Pécsi Ércbányász SC
- Full name: Pécsi Ércbányász Sport Club
- Founded: 1956
- Dissolved: 1973
| Home colours |

= Pécsi Ércbányász SC =

Hungarian football club

Pécsi Ércbányász SC is a defunct professional football club based in Pécs, Hungary.

==History==
Pécsi Ércbányász SC was funded in 1956 in Pécs as legal successor of Bauxit Bányász SK.

Pécsi Ércbányász SC won the 1970 Nemzeti Bajnokság III season, at that time called Nemzeti Bajnokság II.
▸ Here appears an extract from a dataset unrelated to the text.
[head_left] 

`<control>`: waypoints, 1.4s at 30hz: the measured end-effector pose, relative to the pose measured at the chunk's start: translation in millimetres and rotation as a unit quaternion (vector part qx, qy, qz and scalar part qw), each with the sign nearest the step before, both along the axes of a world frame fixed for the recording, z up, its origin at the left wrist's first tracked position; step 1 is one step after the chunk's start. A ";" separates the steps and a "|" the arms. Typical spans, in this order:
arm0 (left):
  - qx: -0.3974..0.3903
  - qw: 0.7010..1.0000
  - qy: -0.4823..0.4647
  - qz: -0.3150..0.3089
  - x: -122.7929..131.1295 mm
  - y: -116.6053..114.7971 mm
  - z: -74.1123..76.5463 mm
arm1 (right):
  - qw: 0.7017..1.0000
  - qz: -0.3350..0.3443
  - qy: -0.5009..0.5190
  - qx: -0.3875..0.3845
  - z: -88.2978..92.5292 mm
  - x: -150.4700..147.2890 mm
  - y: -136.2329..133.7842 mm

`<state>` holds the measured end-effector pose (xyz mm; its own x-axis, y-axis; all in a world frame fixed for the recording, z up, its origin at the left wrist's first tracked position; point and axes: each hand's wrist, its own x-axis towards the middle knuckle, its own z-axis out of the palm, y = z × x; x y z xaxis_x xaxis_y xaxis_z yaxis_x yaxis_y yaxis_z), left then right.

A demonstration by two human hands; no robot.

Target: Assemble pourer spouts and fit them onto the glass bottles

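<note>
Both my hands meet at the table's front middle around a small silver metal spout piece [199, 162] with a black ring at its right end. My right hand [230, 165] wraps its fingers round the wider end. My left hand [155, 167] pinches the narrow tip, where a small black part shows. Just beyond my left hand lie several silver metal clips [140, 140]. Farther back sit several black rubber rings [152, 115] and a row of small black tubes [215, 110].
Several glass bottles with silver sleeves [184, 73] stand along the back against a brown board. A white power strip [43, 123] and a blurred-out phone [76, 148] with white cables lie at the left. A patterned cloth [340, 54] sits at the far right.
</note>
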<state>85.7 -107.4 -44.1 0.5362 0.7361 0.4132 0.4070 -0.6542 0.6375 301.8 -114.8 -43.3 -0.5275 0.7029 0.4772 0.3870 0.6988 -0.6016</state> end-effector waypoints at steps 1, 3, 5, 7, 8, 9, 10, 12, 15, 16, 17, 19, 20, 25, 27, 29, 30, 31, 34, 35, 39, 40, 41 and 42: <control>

On 15 February 1972, Pécsi Építők, Pécsi Bányász SC, Pécsi Dózsa and Pécsi Helyiipar merged as Pécsi MSC.

==Name changes==
- Pécsi Urán SC: 1956 – 1964
- Pécsi Ércbányász SC: 1964 – 1973.02.15
- On 15 February 1973: Merger with Pécsi Építők, Pécsi Bányász SC, Pécsi Dózsa and Pécsi Helyiipar as Pécsi MSC

==Honours==
===League===
- Nemzeti Bajnokság III:
  - Winners (1): 1970

==Seasons==
The highest league that Pécsi Ércbányász SC have ever played was the third division.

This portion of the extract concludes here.